(Extracted records)
== Segment start ==
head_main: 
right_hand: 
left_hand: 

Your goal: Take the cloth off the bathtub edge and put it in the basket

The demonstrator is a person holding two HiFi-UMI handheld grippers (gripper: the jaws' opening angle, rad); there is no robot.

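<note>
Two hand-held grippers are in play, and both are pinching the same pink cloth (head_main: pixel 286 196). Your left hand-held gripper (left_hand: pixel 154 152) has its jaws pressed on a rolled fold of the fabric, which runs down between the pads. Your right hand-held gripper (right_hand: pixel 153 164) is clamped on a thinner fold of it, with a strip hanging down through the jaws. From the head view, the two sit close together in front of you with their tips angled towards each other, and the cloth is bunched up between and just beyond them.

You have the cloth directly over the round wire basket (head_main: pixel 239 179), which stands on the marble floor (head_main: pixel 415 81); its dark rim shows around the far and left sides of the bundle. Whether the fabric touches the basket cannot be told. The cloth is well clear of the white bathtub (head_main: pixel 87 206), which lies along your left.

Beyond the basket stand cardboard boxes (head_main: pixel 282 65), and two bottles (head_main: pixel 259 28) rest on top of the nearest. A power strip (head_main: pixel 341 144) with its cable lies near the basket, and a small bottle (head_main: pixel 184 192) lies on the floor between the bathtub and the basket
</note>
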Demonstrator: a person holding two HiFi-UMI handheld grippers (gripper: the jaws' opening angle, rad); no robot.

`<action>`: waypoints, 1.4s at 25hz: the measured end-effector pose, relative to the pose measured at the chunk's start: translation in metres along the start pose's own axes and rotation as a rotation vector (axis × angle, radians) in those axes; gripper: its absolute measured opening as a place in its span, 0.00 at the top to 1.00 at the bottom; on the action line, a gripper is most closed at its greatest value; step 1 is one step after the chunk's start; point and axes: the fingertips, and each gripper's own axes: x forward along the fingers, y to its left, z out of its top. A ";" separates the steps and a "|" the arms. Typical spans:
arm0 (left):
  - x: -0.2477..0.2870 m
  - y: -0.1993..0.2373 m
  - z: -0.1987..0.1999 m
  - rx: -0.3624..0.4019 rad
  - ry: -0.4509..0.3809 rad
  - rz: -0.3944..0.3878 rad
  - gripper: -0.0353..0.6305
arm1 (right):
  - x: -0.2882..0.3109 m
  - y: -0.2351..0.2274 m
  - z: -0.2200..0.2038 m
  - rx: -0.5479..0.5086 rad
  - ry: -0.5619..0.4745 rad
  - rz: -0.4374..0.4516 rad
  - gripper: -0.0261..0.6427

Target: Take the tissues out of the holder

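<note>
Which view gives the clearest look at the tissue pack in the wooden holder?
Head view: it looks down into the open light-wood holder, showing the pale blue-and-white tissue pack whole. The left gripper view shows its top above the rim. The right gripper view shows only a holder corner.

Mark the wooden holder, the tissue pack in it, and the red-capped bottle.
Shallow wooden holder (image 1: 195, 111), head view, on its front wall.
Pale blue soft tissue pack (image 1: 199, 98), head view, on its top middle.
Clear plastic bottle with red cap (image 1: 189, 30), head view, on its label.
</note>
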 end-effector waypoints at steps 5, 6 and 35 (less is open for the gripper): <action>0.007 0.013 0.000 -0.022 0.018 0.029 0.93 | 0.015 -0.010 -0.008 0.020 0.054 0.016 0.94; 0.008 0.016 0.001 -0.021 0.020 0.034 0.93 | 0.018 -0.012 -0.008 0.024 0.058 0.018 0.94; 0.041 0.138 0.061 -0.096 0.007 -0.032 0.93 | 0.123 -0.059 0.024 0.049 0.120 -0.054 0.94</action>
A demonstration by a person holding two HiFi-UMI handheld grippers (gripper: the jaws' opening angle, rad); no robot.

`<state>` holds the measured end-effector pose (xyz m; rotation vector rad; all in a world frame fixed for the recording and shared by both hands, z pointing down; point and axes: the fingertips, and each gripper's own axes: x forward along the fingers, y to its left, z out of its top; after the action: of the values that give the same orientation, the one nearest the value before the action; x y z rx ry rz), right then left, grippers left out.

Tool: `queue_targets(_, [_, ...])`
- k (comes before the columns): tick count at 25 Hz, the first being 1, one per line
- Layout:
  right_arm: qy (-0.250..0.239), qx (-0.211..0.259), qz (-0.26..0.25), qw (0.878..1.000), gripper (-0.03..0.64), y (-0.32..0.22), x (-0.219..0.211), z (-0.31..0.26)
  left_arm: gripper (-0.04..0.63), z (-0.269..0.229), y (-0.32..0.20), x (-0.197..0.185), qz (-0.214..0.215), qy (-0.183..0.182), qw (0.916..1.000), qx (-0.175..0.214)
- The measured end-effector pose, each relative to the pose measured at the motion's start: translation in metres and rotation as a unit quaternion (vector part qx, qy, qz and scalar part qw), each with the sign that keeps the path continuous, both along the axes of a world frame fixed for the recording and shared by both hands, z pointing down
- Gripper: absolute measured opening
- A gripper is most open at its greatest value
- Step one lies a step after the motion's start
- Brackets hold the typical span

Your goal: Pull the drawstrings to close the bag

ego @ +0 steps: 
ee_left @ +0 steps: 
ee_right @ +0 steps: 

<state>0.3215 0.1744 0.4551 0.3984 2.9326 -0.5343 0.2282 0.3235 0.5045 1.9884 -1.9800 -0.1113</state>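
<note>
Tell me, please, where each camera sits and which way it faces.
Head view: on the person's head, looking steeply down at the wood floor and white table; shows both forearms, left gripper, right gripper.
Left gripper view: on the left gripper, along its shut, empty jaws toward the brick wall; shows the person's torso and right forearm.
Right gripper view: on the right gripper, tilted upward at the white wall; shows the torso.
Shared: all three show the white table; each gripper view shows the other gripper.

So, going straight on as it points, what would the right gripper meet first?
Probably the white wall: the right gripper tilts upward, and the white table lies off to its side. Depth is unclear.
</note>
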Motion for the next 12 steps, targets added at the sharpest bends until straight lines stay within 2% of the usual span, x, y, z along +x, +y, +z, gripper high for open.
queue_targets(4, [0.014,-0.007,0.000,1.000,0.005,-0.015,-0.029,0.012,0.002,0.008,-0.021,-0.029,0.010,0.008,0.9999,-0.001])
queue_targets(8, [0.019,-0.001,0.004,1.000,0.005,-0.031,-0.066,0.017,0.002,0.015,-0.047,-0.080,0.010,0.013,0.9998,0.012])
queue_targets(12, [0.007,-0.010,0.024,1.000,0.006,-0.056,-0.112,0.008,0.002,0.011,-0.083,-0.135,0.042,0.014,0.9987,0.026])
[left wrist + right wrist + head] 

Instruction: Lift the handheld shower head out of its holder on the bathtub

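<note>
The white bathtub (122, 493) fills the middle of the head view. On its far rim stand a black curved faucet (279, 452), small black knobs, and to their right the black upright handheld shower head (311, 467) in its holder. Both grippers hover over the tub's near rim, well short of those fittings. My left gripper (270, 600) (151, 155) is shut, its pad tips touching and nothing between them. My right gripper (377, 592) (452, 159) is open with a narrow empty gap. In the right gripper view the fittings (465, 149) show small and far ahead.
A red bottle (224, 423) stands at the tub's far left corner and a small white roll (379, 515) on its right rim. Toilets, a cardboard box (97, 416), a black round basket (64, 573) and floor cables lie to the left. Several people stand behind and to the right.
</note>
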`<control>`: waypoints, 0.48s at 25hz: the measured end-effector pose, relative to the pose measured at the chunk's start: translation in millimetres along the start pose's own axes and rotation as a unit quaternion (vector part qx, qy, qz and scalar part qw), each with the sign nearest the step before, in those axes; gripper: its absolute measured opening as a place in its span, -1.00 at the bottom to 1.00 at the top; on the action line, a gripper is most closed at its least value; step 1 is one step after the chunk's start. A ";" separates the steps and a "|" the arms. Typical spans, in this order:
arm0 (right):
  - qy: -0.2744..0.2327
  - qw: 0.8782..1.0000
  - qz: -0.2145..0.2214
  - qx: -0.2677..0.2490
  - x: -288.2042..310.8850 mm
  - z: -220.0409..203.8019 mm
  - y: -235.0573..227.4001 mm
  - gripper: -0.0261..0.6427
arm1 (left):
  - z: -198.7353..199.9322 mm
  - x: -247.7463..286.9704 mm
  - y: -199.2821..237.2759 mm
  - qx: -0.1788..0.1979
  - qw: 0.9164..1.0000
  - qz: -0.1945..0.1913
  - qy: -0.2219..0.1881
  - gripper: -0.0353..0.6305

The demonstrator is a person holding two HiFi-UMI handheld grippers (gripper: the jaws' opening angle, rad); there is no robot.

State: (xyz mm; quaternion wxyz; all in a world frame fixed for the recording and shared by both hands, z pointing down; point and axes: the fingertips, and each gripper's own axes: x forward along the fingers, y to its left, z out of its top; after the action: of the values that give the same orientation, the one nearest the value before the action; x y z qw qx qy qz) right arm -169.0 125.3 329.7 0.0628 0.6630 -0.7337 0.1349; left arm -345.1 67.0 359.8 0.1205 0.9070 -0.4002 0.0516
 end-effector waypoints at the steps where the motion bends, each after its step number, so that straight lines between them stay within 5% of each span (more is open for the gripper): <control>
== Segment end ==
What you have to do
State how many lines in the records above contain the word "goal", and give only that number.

Your solution
2